(Records excerpted from a collection)
# # # #
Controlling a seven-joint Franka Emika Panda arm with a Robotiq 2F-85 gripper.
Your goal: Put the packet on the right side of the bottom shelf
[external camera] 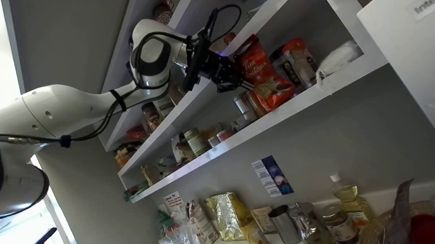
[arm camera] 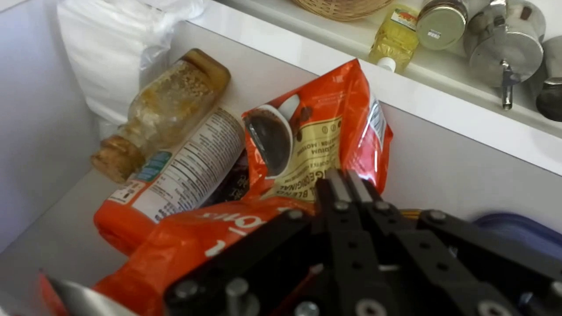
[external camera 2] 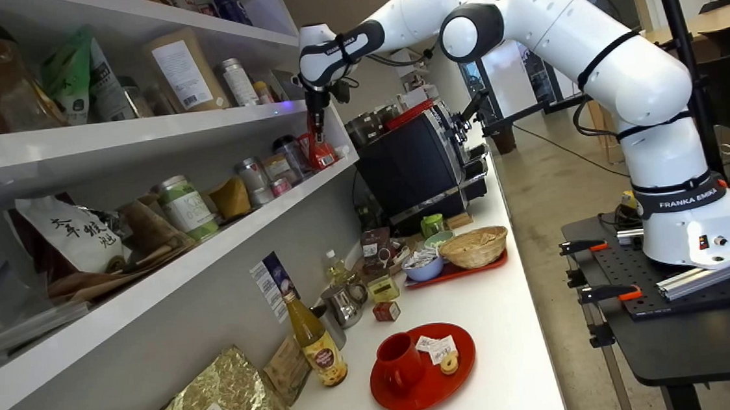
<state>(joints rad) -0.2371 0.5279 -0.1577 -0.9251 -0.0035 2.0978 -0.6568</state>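
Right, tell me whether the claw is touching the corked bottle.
Apart: the wrist view shows the packet and a gap between the claw and the corked bottle.

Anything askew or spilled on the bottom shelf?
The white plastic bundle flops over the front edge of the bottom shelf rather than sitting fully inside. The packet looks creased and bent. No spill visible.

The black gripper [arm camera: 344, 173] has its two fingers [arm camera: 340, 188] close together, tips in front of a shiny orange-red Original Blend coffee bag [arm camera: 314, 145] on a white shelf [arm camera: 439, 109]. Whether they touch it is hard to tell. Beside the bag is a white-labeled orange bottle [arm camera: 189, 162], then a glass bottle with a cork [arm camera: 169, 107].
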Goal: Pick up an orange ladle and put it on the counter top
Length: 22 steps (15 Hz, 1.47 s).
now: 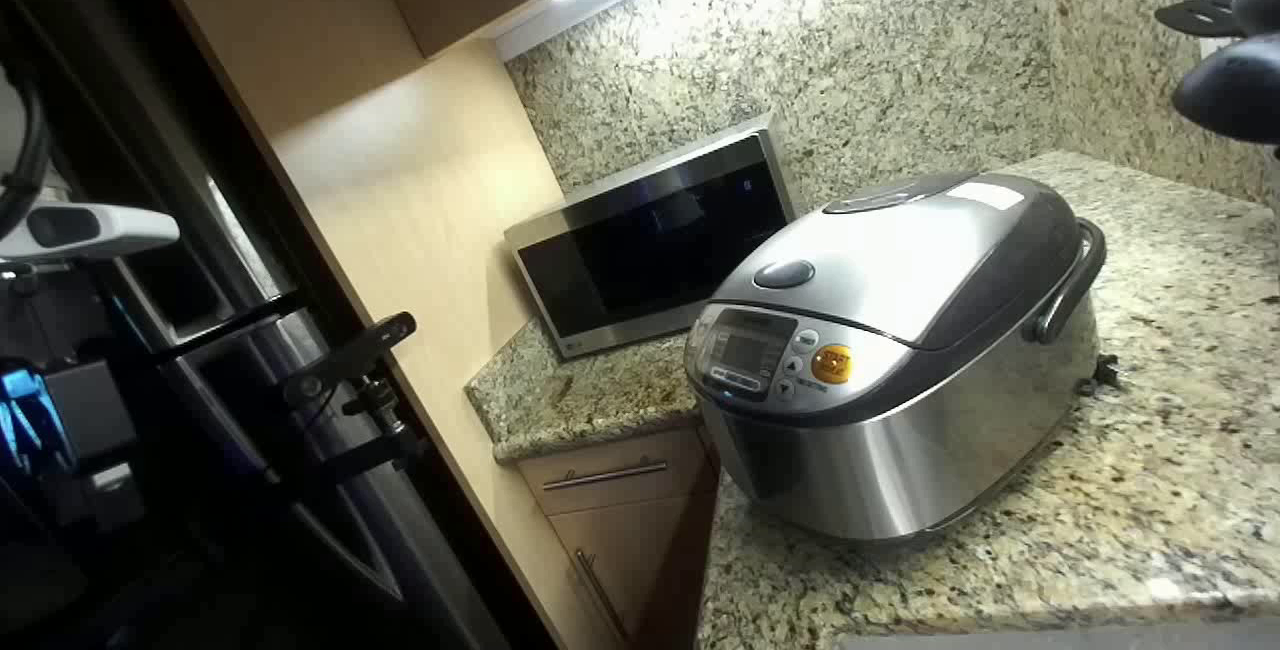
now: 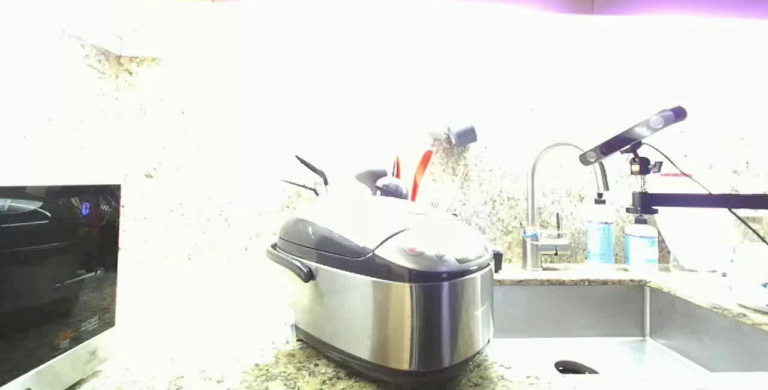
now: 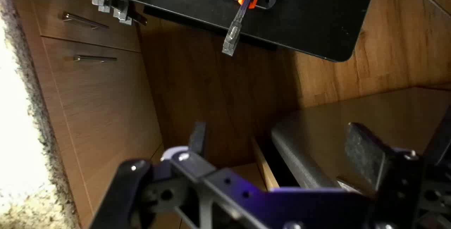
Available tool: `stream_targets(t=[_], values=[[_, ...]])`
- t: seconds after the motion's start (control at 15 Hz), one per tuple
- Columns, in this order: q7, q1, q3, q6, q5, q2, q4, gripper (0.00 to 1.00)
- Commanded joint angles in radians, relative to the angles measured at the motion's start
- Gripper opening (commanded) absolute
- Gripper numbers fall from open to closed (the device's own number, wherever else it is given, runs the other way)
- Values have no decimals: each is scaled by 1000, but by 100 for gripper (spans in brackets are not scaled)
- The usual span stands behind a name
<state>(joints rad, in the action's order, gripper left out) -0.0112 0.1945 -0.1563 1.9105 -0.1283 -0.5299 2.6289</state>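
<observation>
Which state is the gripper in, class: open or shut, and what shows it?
Open: in the wrist view, the gripper has its fingers wide apart, nothing held between them.

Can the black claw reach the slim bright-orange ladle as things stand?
Probably not from here: the open claw faces brown wooden floor. In an exterior view, the ladle shows only its top behind the silver-and-black rice cooker; an approach from above might work.

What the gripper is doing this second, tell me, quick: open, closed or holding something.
Gripper: open, fingers spread wide apart in the wrist view, holding nothing.
</observation>
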Motion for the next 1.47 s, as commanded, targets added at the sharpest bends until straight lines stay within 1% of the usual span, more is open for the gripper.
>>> stream_targets(t=[0.0,0.07,0.2,0.33,0.4,0.67,1.07,1.4], values=[[1,3,2,-3,1,0,-2,100],[32,-4,-13,37,14,0,13,100],[72,-16,-10,100,-6,2,30,100],[124,-31,-3,142,-12,22,22,100],[173,-48,-4,188,-11,30,16,100],[269,-108,-2,376,13,58,-7,100],[479,-234,-24,588,75,94,-58,100],[681,-377,-55,738,180,152,-137,100]])
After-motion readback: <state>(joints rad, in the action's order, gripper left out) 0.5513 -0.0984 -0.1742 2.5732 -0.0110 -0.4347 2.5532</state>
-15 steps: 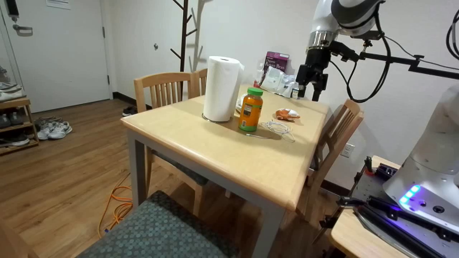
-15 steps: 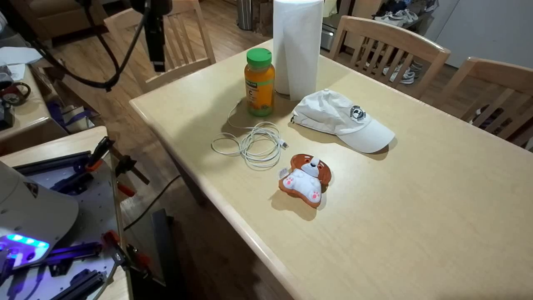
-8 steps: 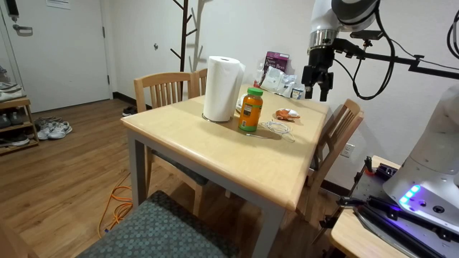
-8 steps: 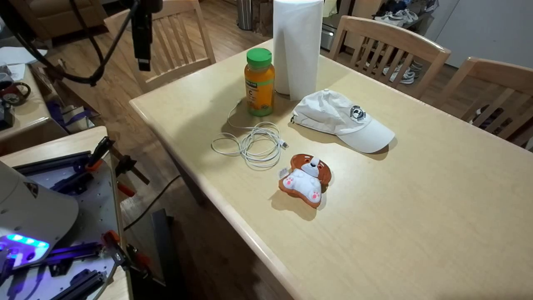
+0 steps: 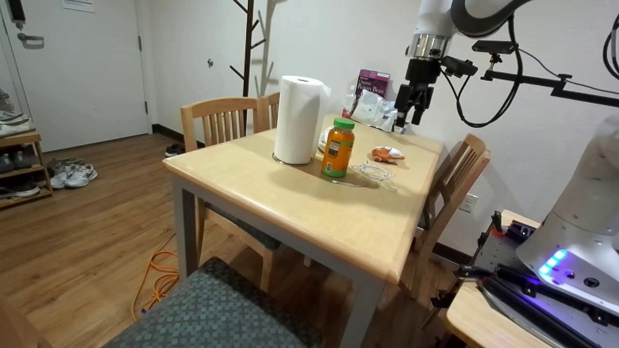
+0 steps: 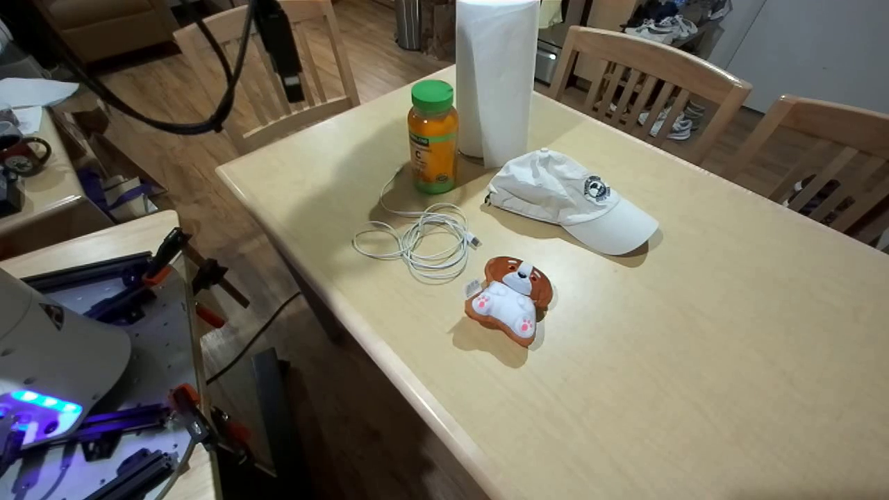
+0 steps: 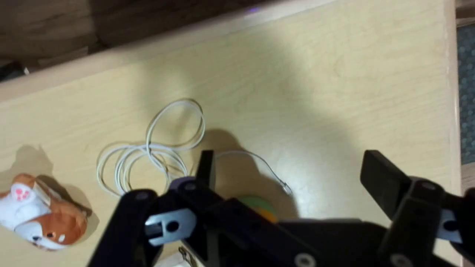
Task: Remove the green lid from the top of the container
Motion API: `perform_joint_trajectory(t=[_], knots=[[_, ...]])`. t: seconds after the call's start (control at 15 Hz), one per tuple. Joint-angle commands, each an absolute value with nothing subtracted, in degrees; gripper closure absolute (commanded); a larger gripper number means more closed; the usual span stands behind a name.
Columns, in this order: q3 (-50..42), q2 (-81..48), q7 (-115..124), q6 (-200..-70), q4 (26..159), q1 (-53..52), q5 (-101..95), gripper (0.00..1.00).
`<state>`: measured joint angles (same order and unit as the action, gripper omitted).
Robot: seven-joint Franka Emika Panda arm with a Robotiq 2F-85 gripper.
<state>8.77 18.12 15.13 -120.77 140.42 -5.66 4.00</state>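
Observation:
The container [image 5: 337, 153] is an orange bottle with a dark label, standing upright on the table; it also shows in an exterior view [image 6: 434, 149]. The green lid [image 5: 344, 123] sits on top of it and shows in an exterior view too [image 6: 432, 95]. My gripper [image 5: 408, 121] is open and empty, in the air apart from the container, tilted a little. Only a fingertip of the gripper [image 6: 293, 89] shows at the upper left there. In the wrist view, the open fingers [image 7: 289, 163] hide most of the container [image 7: 266, 214]; the lid is hidden.
A tall white paper roll [image 6: 496, 83] stands right beside the container. A white cable [image 6: 434, 243], a white cap [image 6: 569, 201] and a brown-white dog plush [image 6: 510, 298] lie on the table [image 6: 667, 389]. Bags [image 5: 375, 111] and a purple box [image 5: 372, 82] stand at the table's far end.
My gripper first shifted away from the container, then moved back toward it and tilted. The container, lid and other table objects have not moved.

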Motion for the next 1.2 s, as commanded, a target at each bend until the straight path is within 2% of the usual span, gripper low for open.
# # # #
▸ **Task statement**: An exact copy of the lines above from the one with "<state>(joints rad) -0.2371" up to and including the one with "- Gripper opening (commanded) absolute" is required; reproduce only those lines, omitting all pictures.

▸ **Answer area**:
<state>(joints rad) -0.2371 0.5279 -0.1577 -0.9251 -0.0035 2.0978 -0.6568</state>
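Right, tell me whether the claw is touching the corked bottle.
Apart: the wrist view shows the packet and a gap between the claw and the corked bottle.

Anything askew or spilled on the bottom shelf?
The white plastic bundle flops over the front edge of the bottom shelf rather than sitting fully inside. The packet looks creased and bent. No spill visible.

The black gripper [arm camera: 344, 173] has its two fingers [arm camera: 340, 188] close together, tips in front of a shiny orange-red Original Blend coffee bag [arm camera: 314, 145] on a white shelf [arm camera: 439, 109]. Whether they touch it is hard to tell. Beside the bag is a white-labeled orange bottle [arm camera: 189, 162], then a glass bottle with a cork [arm camera: 169, 107].
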Goal: Pick up an orange ladle and put it on the counter top
Length: 22 steps (15 Hz, 1.47 s).
now: 
now: 
now: 
Available tool: `stream_targets(t=[_], values=[[_, ...]])`
- t: seconds after the motion's start (control at 15 Hz), one per tuple
- Columns, in this order: q7, q1, q3, q6, q5, q2, q4, gripper (0.00 to 1.00)
- Commanded joint angles in radians, relative to the angles measured at the motion's start
- Gripper opening (commanded) absolute

What has been written completes the answer.